> _Activity_:
Below is some data. Retype exactly the lines starting at the one with "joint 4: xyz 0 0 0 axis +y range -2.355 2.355" and ending at the one with "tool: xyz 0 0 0".

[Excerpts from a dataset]

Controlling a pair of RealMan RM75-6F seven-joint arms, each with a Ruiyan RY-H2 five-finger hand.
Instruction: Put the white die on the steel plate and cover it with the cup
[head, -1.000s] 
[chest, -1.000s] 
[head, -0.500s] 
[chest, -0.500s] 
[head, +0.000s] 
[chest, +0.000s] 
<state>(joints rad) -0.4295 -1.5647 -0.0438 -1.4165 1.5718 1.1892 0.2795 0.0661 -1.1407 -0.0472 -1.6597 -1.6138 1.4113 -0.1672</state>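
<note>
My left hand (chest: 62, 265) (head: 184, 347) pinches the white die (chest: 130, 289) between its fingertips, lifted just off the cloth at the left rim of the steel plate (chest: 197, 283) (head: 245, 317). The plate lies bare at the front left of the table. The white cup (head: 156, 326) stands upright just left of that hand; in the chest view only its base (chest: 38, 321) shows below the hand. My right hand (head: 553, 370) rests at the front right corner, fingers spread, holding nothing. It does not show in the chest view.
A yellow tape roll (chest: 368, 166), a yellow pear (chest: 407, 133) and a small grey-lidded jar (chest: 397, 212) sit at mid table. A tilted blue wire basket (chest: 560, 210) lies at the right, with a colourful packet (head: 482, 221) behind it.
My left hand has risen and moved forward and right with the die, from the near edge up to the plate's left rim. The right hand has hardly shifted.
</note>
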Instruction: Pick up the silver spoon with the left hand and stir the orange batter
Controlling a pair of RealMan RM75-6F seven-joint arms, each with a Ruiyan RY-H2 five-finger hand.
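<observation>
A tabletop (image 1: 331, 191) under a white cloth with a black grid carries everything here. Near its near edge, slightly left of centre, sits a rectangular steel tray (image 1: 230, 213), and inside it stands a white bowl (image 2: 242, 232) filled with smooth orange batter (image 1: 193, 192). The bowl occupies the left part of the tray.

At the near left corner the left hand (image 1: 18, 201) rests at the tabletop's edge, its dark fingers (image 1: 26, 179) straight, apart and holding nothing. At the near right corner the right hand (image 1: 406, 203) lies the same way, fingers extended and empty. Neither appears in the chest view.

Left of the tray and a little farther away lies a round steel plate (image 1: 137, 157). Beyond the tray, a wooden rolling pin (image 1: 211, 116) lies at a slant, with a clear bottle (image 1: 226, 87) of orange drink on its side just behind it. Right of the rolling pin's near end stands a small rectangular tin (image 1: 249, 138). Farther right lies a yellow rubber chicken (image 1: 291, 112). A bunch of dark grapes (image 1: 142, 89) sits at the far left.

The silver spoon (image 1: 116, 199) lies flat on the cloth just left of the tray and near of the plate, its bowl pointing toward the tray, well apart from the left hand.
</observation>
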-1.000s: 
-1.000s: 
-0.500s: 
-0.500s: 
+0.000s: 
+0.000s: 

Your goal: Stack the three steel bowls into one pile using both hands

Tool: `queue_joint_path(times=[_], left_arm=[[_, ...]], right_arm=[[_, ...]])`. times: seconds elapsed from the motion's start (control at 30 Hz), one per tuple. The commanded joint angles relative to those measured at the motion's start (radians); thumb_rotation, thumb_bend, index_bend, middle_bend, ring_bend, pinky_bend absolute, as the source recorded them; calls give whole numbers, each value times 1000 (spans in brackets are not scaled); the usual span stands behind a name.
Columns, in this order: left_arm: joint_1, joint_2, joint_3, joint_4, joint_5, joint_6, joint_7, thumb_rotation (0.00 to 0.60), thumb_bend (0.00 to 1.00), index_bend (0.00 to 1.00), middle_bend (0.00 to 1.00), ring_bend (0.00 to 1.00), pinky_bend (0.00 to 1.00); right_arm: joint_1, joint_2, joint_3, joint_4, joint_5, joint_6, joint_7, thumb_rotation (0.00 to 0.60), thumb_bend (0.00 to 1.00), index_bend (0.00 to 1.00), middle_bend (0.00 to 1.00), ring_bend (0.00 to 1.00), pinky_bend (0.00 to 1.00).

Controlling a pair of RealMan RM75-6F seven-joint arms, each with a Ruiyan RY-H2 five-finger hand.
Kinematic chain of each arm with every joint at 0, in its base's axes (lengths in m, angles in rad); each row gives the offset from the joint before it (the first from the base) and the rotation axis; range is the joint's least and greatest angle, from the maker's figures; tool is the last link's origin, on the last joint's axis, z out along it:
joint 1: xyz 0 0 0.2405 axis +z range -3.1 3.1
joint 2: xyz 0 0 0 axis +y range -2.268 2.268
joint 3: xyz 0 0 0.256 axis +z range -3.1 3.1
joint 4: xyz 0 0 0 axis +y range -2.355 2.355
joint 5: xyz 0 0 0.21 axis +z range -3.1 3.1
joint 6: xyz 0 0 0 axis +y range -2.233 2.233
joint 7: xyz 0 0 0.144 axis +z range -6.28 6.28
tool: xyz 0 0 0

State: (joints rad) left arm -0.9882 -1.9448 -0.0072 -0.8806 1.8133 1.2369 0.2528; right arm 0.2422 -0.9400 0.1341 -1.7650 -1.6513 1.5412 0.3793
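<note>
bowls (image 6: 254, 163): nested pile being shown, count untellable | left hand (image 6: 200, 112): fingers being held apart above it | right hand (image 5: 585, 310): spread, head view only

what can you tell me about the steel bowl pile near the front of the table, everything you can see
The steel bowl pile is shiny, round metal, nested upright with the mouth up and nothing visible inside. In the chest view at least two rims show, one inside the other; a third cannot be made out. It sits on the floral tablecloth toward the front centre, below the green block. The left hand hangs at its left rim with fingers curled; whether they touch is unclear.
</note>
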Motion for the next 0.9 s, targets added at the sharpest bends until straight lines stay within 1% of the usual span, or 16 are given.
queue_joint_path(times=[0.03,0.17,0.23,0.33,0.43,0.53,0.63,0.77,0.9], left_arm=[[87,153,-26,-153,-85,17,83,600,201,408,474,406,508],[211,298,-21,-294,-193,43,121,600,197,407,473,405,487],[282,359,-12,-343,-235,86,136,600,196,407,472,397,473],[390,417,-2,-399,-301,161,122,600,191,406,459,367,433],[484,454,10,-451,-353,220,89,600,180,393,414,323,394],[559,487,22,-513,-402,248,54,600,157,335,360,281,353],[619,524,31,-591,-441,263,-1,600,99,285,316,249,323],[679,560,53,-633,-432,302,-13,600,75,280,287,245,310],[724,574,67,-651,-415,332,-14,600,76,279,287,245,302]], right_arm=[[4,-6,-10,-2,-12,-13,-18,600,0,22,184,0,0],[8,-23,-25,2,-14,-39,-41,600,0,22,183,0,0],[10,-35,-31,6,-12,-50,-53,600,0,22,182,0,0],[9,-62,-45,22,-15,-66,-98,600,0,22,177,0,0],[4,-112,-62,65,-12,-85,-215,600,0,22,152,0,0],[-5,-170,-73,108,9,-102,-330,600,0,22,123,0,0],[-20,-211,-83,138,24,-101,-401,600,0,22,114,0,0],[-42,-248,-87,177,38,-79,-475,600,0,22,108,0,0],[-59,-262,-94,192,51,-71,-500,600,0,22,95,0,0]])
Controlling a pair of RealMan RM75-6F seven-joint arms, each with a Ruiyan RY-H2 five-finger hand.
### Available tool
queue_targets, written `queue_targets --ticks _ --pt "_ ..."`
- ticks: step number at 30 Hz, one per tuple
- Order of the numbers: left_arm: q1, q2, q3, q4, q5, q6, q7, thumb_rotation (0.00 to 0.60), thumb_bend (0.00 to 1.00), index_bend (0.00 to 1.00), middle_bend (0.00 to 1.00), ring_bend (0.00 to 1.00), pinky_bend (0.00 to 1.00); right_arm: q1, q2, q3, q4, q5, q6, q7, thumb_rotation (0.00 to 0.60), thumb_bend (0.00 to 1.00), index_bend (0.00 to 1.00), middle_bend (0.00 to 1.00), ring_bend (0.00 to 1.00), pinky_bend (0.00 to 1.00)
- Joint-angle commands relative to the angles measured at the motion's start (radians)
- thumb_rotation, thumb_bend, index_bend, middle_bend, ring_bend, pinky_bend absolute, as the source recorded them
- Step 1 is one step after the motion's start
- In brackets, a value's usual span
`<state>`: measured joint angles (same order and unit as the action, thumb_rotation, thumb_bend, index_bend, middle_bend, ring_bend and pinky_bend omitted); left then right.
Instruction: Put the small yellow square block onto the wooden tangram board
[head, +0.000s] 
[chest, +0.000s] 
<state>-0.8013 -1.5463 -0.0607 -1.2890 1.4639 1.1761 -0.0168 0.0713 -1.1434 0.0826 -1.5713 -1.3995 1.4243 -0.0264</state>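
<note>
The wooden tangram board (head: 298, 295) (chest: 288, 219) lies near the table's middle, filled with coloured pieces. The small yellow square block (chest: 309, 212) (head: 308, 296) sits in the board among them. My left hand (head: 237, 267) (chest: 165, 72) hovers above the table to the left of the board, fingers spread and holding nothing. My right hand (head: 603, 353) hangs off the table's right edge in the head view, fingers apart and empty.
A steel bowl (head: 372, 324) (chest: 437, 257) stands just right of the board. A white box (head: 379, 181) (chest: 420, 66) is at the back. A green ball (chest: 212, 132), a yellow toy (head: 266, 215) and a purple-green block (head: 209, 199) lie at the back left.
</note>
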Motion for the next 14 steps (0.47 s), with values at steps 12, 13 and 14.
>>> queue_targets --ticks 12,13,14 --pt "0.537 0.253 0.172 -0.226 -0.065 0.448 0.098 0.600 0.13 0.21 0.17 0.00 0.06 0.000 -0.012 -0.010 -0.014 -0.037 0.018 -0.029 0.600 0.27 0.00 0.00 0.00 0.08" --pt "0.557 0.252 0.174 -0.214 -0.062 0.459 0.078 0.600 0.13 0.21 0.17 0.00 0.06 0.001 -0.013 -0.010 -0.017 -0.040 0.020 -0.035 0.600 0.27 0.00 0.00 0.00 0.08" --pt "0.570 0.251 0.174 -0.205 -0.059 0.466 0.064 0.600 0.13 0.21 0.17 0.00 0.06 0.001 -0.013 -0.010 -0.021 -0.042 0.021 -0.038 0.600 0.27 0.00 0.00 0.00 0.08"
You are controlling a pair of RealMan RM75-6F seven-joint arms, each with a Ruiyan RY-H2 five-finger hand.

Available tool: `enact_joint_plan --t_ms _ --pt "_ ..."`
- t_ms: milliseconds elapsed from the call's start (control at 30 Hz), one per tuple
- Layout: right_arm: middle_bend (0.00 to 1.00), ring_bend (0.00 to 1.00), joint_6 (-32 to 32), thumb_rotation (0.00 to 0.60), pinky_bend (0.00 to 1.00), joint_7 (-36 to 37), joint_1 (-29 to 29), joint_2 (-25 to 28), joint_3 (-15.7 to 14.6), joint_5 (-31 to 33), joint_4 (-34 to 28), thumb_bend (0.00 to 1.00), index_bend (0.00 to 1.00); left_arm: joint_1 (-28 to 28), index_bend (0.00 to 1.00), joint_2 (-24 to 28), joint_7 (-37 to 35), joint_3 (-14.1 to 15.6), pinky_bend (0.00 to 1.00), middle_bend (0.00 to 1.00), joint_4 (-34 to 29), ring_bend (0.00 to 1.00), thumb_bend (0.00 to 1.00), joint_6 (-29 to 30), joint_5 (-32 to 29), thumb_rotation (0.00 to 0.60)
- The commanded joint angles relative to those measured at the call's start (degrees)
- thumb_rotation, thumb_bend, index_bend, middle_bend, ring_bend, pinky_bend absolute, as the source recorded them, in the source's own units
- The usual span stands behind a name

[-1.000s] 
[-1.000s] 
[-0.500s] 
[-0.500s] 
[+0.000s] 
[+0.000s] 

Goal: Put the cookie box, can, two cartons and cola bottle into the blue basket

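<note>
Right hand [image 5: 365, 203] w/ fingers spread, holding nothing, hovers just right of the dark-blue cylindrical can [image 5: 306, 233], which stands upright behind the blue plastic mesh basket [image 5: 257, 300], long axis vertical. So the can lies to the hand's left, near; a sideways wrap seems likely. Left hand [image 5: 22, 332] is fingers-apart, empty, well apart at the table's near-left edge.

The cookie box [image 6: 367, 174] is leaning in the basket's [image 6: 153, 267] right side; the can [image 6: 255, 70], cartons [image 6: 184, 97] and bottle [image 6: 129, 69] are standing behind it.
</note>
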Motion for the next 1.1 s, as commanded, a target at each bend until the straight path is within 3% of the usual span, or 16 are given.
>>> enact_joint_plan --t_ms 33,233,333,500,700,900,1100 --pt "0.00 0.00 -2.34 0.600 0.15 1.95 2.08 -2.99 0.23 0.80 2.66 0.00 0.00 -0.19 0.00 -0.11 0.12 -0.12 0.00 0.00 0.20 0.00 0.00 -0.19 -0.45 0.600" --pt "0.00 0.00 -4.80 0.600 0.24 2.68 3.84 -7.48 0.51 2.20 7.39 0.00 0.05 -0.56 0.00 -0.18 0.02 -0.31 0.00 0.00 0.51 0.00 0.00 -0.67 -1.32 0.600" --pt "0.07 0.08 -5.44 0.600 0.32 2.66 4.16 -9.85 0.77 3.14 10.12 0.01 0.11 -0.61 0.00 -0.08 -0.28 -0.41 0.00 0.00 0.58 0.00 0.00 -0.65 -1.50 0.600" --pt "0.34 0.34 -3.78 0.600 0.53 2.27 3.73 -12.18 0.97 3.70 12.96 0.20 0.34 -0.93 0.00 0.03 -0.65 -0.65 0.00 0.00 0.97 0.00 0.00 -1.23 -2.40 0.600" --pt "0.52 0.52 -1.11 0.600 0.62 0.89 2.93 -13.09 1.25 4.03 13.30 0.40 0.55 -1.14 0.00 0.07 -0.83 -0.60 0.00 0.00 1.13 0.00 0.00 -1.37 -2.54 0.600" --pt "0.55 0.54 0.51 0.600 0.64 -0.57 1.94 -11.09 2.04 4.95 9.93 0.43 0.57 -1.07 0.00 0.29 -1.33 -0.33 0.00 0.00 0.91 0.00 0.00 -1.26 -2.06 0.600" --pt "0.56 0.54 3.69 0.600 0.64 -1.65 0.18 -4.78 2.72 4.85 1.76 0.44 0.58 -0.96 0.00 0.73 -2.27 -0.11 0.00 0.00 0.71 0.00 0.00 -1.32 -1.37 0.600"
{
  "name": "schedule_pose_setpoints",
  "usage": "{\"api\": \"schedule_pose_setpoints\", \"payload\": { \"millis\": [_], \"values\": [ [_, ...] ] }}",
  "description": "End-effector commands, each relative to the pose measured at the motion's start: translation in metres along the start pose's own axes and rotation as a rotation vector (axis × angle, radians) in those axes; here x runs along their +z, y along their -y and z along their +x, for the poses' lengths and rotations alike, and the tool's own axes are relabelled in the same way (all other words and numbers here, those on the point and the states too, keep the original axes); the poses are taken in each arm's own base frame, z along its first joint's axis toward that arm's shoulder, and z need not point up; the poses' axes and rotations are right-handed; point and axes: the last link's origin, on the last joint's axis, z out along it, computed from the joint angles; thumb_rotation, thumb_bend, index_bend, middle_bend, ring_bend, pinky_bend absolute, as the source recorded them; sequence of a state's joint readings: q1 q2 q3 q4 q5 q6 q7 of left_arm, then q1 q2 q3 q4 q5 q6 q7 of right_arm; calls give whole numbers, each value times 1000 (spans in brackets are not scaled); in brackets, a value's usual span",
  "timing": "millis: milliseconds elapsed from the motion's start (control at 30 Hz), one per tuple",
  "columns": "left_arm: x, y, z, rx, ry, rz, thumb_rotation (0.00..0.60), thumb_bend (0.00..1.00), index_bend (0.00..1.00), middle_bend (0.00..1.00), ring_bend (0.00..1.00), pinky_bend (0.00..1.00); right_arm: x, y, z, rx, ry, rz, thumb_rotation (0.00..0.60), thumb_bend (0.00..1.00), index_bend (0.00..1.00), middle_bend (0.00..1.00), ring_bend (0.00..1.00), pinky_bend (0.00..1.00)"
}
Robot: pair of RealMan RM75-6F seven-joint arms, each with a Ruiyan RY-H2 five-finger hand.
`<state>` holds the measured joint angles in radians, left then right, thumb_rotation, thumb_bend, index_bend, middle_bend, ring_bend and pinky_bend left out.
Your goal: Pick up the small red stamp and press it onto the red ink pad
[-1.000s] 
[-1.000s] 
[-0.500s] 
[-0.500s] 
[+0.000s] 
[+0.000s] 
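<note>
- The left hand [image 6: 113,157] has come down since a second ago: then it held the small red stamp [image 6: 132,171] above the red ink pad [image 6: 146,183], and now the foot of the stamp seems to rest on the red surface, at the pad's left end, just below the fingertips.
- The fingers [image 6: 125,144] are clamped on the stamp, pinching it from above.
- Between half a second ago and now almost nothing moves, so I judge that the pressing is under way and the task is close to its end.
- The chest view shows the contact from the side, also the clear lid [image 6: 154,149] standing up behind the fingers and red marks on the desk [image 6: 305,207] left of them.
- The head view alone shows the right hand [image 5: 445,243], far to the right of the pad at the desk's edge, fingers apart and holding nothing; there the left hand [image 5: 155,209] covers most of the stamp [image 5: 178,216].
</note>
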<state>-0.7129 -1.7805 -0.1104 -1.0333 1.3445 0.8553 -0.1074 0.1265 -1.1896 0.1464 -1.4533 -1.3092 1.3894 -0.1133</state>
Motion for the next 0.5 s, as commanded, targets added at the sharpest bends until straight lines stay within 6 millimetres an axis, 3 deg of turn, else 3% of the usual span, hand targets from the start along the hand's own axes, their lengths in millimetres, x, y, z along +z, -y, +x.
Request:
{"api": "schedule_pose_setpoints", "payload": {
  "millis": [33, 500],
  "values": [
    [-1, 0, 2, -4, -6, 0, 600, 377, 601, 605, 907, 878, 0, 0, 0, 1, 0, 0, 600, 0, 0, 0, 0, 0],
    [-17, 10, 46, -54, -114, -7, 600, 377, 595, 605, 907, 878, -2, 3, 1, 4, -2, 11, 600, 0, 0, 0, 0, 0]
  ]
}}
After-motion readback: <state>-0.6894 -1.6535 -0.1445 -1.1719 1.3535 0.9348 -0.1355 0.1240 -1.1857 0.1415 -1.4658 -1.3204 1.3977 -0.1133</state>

> _Your response_:
joint 4: xyz 0 0 0 axis +y range -2.355 2.355
joint 5: xyz 0 0 0.21 axis +z range -3.1 3.1
joint 6: xyz 0 0 0 axis +y range -2.233 2.233
joint 7: xyz 0 0 0.144 axis +z range -6.28 6.28
tool: xyz 0 0 0

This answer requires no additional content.